Looks like it doesn't need to apply two patches, and missed f2fs_delete_entry
case as well.

From 3fb0f570681dcd1c6c2f3e18ee7ff41428820b35 Mon Sep 17 00:00:00 2001
From: Chao Yu <chao@kernel.org>
Date: Mon, 10 Apr 2023 10:24:17 +0800
Subject: [PATCH] f2fs: remove folio_detach_private() in .invalidate_folio and
 .release_folio

We have maintain PagePrivate and page_private and page reference
w/ {set,clear}_page_private_*, it doesn't need to call
folio_detach_private() in the end of .invalidate_folio and
.release_folio, remove it and use f2fs_bug_on instead.

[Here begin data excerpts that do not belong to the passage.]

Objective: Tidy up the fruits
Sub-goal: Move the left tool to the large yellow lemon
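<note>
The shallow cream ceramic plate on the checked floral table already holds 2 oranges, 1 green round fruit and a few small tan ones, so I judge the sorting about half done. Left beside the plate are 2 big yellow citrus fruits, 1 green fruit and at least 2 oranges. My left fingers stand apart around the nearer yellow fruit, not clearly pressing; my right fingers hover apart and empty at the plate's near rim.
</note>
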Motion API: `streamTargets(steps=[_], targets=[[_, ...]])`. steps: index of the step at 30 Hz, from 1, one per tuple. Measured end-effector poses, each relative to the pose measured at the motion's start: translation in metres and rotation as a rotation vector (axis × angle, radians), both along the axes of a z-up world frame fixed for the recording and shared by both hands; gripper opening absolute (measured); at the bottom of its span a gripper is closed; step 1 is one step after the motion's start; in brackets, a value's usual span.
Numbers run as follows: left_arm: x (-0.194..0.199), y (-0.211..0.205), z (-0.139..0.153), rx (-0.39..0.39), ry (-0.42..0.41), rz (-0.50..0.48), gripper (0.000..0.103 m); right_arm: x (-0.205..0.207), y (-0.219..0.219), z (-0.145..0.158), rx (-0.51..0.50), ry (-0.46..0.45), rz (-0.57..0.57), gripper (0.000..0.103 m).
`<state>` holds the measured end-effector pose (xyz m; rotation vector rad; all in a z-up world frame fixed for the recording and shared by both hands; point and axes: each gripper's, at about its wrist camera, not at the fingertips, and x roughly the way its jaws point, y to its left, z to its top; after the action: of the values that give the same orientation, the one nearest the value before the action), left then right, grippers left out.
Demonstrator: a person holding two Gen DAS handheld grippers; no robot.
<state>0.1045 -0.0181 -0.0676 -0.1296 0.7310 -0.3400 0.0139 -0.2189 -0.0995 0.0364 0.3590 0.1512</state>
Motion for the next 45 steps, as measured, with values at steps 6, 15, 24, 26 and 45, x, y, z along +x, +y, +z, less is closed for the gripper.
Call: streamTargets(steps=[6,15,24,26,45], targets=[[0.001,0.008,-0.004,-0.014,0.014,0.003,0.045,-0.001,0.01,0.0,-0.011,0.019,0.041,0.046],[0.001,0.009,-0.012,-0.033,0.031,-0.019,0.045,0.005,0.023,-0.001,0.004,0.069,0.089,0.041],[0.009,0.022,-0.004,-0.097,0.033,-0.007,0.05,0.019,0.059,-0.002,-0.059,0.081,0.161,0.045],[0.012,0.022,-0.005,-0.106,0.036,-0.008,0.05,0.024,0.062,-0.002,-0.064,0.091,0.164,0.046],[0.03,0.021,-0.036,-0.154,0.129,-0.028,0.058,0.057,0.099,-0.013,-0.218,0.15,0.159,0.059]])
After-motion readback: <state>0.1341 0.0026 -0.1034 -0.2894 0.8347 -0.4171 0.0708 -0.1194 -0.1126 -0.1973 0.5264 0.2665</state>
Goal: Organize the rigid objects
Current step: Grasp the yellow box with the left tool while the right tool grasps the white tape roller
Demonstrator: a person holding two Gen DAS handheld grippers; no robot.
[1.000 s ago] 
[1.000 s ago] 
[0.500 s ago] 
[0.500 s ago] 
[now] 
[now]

Signed-off-by: Chao Yu <chao@kernel.org>
[Jaegeuk Kim: cover f2fs_delete_entry case]
Signed-off-by: Jaegeuk Kim <jaegeuk@kernel.org>
---
 fs/f2fs/data.c |  4 ++--
 fs/f2fs/dir.c  |  5 ++---
 fs/f2fs/f2fs.h | 32 ++++++++------------------------
 3 files changed, 12 insertions(+), 29 deletions(-)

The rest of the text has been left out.